Copy exactly the stretch of data below from the line with "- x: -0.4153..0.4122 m" through the line with "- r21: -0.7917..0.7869", including both of those lines.
[RECORDED INFORMATION Boundary: Start]
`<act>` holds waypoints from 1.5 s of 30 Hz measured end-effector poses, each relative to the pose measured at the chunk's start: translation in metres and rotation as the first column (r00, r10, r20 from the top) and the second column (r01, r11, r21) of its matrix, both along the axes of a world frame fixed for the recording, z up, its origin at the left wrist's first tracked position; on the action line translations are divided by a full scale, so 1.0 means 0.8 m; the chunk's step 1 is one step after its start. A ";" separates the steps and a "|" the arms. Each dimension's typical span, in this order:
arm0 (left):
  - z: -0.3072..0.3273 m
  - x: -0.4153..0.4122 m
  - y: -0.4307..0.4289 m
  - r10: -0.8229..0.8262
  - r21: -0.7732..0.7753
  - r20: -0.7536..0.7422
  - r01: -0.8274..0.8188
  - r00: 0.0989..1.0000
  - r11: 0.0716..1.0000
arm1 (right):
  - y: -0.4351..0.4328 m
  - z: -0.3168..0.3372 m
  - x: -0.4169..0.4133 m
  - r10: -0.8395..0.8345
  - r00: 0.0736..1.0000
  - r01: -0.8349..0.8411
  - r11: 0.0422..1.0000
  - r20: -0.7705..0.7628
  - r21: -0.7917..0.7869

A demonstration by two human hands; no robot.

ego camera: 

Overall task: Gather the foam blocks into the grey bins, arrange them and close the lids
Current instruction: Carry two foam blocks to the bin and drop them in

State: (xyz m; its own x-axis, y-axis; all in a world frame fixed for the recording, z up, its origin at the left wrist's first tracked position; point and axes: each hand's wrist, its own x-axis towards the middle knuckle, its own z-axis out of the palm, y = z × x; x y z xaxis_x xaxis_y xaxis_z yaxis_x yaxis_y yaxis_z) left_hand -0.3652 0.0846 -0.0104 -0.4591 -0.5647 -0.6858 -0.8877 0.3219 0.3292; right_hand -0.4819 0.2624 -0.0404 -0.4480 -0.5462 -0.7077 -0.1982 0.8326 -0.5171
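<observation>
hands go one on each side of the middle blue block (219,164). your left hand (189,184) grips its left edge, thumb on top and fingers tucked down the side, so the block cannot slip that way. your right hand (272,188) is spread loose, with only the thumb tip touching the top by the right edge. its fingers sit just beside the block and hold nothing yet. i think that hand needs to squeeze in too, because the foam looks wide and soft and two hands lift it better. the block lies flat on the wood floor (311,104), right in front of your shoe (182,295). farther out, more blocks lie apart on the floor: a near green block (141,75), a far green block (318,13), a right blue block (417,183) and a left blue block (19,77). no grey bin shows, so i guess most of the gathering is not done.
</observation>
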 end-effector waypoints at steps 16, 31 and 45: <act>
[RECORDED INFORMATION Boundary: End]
RESULT OF THE TASK:
  - x: -0.4153..0.4122 m
  - y: -0.4307..0.4289 m
  - r10: -0.8229..0.8262
  - r21: -0.7732..0.7753
  - r20: -0.7536..0.7422
  - r01: -0.8274..0.8188
  - r00: 0.0989..1.0000
  - r11: 0.0716..1.0000
arm1 (right):
  - y: -0.4351..0.4328 m
  - z: -0.3168..0.3372 m
  - x: -0.4169..0.4133 m
  - r10: -0.8395..0.8345
  - r00: 0.0736..1.0000
  - r01: -0.8349..0.8411
  - r11: 0.0422..1.0000
  - r20: -0.7705..0.7628
  - r21: -0.7917..0.7869

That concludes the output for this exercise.